In the box: Airfix Club’s 1/48 Spitfire Mk. XVIe

Airfix Club’s 1/48 Spitfire Mk. XVIe- Box artOne of the things I love about modeling is the times that it puts me back in touch with my childhood. Despite the years, the hobby connects me with simpler times, when I spent many an hour building kits.

When I received my Airfix Club package in the mail today, I had one of those times.

If you are not familiar with it, you can find out more about the Airfix Club at the Airfix website. For a reasonable price, you can receive various catalogs and club magazines, club membership items, and- most important to me- a kit available only to club members.

Opening the box, I had a feeling of excitement much the same as I did as a child. A membership card, a club pin, a Spitfire pin and a card to collect Airfix Flying hours were all in the box. But the real prize really made me feel like a kid- a 1/48, club members only Spitfire Mk. XVIe!

Airfix Club’s 1/48 Spitfire Mk. XVIe- Fuselage spruesPacked in a Limited Edition box, the kit itself is essentially the same sprues as the Airfix Spitfire Mk. IXc/XVIe, which I’ve enjoyed building previously. The only difference- aside from the limited availability- is the fuselage, which is the later type with the cut-down rear fuselage with bubble canopy.

Airfix Club’s 1/48 Spitfire Mk. XVIe- decalsThe markings provided are for two very striking aircraft- one a black and gold scheme from RAF 21 Group, and the other an aluminum and red trimmed aircraft owned by Eddie Coventry of BAC Aviation.
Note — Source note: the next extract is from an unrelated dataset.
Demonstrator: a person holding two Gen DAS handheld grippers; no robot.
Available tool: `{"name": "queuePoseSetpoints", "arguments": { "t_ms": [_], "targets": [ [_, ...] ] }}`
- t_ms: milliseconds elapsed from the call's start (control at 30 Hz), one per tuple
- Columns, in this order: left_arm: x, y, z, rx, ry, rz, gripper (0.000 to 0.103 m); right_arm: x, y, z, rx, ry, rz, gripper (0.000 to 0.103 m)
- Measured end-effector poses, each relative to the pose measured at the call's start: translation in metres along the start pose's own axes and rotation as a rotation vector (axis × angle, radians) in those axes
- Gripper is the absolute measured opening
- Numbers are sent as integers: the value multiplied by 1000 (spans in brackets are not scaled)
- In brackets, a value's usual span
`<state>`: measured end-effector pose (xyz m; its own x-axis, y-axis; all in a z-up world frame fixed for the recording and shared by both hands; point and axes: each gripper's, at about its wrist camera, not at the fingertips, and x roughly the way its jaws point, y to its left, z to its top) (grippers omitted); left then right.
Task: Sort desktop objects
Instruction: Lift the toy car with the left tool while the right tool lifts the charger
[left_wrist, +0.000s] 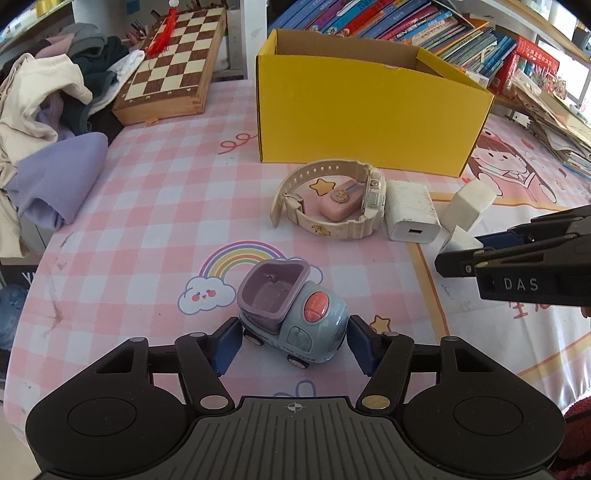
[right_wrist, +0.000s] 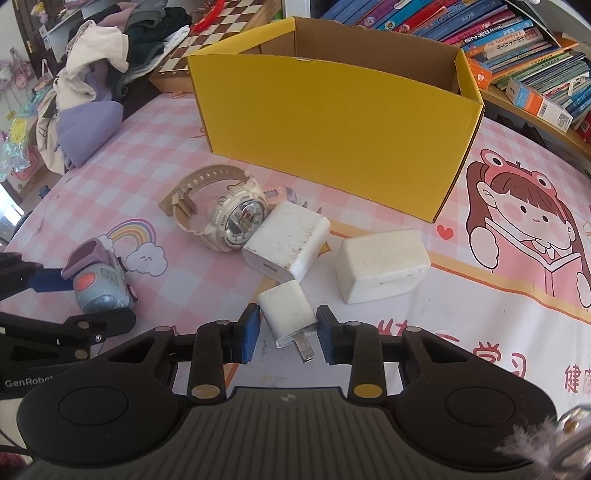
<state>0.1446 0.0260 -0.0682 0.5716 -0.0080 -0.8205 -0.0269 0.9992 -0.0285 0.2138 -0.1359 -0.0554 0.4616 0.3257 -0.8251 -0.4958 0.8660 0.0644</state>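
A blue-grey toy truck (left_wrist: 291, 317) with a purple bed stands between the pads of my left gripper (left_wrist: 293, 347); the jaws straddle it, open, pads close to its sides. It also shows in the right wrist view (right_wrist: 99, 280). My right gripper (right_wrist: 288, 332) is open around a small white plug charger (right_wrist: 288, 312), pads just beside it. A cream watch (right_wrist: 229, 218), a pink eraser (left_wrist: 340, 201), a white charger (right_wrist: 288, 240) and a white block adapter (right_wrist: 382, 264) lie before the yellow box (right_wrist: 332, 122).
A chessboard case (left_wrist: 173, 62) and a pile of clothes (left_wrist: 51, 110) sit at the far left. Stacked books (left_wrist: 461, 33) fill the shelf behind the box. The pink checked tablecloth (left_wrist: 155, 206) covers the table.
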Motion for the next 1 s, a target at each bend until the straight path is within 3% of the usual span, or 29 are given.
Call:
{"name": "queuePoseSetpoints", "arguments": {
  "t_ms": [1000],
  "targets": [
    [-32, 11, -5, 13, -112, -43, 61, -33, 25, -23, 10, -34, -14, 31]
  ]
}}
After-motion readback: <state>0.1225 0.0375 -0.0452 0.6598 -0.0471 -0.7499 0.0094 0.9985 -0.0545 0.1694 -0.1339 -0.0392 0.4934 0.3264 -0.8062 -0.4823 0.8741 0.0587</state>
Airfix Club’s 1/48 Spitfire Mk. XVIe- Cockpit detailThe kit itself is very nice. Having built two of the Mk. IXs, and being right in the middle of the Mk. I from Airfix, I’m quite familiar with the pros and cons of the model. Detail is more than adequate, the cockpit having both cast sidewall detail and various parts to be glued in. With a bit of paint and a little modeling skill, it turns out quite nice right out of the box. Throw in some seat belts and perhaps a decal stencil or two, and it makes quite a fine office.

Airfix Club’s 1/48 Spitfire Mk. XVIe- Wing sectionThe fuselage is well shaped, and though it requires a little bit of filler here and there, for the most part it goes together well. Perhaps my eyes fool me, but the wings, which were a bit thick in the Mk. IXc/XVIe kit, appear to be markedly thinner on both the leading and trailing edges- nice! Experience with the latest Airfix releases showed me that the wing to fuselage join is improved greatly by using a piece of scrap sprue to spread the fuselage open a bit, and I would imagine that is the case with this kit also.
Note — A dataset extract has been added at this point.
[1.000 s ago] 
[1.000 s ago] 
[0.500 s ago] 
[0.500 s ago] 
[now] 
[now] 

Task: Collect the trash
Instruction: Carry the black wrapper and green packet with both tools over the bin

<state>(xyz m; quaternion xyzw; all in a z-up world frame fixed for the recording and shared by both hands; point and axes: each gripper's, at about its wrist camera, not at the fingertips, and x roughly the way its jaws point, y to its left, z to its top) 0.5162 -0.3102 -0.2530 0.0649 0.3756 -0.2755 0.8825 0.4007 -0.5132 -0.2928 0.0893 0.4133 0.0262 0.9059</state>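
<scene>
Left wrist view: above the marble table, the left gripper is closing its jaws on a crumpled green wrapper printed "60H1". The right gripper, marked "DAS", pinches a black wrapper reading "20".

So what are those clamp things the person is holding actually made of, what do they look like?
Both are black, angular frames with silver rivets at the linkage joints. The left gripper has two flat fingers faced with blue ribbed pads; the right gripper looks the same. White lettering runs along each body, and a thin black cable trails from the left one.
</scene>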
Airfix Club’s 1/48 Spitfire Mk. XVIe- CanopyThe clear pieces, in the form of the forward and aft canopy pieces, are very clear and reasonably thin. The canopy framing is slightly raised. Some might ask for more petite framing, but quite honestly, I appreciate having some height to the framing to make masking easier. I’ll trade a little scale size for ease of build any day!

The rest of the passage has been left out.